Conditions were more basic than in the British army, but I liked our ways better. In the officers' mess at the 13th/18th Royal Hussars we came down to dinner in a coat and tie and ate off a table that had been captured from Napoleon in the battle of Waterloo. In the Jordanian mess we ate food that was sometimes well past its expiration date off plastic tables and chairs, but the true essence of an army is not its formal trappings and fancy weapons. It is the ability of its men to face the prospect of death without flinching. And my men were the most courageous soldiers I had ever met.

The 40th Armoured Brigade was commonly referred to as "G.o.d's Brigade," a reference to its historical role in defending Jerusalem in 1967 and its record of fighting to the last. The first occasion was in 1967 when, heading to cut off the Jenin-Nablus axis, it encountered two Israeli brigades advancing from the northern coastal plain. In 1970, against heavy odds, it took on better-equipped Syrian troops advancing into Irbid to support Palestinian guerrillas (by the end of that engagement, my unit, the brigade's 2nd Armoured Cavalry Regiment, had only three tanks left, but it stopped the Syrian invasion). In 1973 it fought the Israelis in the Golan Heights, launching an offensive up the slopes of Tal El Harra, a 3,000-foot volcanic mountain. It came under heavy Israeli fire from both flanks and had to withdraw. A motivation for my men was to one day reclaim land lost in 1948 and 1967. From the banks of the Dead Sea, we could see the walls of Jerusalem. Though the Israeli armed forces were much better equipped than us, my men never feared the prospect of facing a heavily armed enemy.

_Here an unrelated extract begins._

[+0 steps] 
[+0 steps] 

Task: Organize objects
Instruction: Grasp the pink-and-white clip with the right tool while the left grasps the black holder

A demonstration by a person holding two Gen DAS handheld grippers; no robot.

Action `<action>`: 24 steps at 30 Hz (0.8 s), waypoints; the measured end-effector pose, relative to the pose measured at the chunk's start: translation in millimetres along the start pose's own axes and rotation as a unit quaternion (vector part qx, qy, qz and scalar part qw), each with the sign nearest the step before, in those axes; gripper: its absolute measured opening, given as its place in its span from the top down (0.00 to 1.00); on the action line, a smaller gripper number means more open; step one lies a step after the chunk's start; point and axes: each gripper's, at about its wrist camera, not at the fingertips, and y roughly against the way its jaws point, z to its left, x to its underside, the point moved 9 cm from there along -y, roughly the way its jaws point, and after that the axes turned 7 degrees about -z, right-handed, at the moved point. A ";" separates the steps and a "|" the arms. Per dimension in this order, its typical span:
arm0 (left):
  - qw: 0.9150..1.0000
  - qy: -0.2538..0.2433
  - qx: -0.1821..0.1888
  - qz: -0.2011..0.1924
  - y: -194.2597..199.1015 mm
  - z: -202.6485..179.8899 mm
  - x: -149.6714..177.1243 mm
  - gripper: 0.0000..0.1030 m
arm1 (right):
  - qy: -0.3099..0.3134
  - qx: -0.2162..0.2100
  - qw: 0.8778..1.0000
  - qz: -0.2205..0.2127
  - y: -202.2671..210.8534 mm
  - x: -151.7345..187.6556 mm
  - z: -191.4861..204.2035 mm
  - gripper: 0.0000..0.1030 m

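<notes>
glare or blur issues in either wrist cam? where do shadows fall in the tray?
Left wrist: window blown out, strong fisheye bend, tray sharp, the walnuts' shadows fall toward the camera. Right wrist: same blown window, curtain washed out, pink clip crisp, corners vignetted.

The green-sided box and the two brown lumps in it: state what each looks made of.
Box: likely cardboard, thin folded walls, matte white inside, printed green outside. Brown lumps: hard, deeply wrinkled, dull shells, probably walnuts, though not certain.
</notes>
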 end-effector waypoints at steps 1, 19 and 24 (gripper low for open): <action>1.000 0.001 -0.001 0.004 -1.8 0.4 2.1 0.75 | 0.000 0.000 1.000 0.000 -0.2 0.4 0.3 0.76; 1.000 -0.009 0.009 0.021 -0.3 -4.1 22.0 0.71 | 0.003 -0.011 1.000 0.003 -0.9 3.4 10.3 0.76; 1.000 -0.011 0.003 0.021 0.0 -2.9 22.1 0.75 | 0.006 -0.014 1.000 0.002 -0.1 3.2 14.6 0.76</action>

We would go on maneuvers and exercises all across the country, and it was then that I began to appreciate the extraordinary beauty and diversity of Jordan. Jordan is a small country, but in one day you could go from the mountains and pine forests of Ajloun in the north, down through the Roman ruins at Jerash to the Dead Sea, the lowest point on earth. Continuing south along the historic King's Highway, you pa.s.s the Crusader castles of Shobak and Kerak, the home of the French knight Raynald de Chatillon, who was beheaded by Salaheddin Al Ayyoubi (known in the West as Saladin) in the twelfth century. Stopping in Wadi Rum, one of the most beautiful desert valleys in the world, and at the ancient ruins of Petra, you would arrive at the beach resort town of Aqaba in the evening.

In the summer we sometimes went on exercises in the Jordan Valley, along the eastern bank of the river. To avoid the blazing heat and huge mosquitoes, we would get up at 4 a.m. and try to finish any strenuous tasks before the sun rose. The earth there is very fertile and reddish brown, and in the evening the setting sun glimmering off the rocks produces a range of brilliant red hues. Red has always been my favorite color: it is the color of the Hashemite flag, of the kouffiyeh, the traditional Jordanian headdress, and of the heart.

One afternoon I thought I would try out some of the new tactics I had learned at the armor school at Bovington, so we went out on an exercise. I had been taught how to perform a "fighting withdrawal"; that is, how to withdraw gradually when you are being attacked by a superior army, inflicting casualties as you retreat. After I had reconnoitered the first position with my noncommissioned officers (NCOs), we reconvened to discuss our approach to the battle. I said, "Right, let's go to the second position." One of my NCOs looked at me and said, "Sir, there's no need for a second position. This is where we are going to fight and die if necessary. We are not going to retreat!" I was impressed by his courage but a little startled by his tactics. He had been trained in the old school, where retreat meant dishonor. This fighting spirit had served Jordan well in 1948, when we preserved Arab control over East Jerusalem and the West Bank; in 1968, when we beat back an Israeli incursion at the battle of Karameh; and in 1970, when our army pushed back a Syrian invasion from the north. But with the increased firepower of modern weaponry, and the devastating combination of air strikes and longrange artillery, holding the line could be suicide.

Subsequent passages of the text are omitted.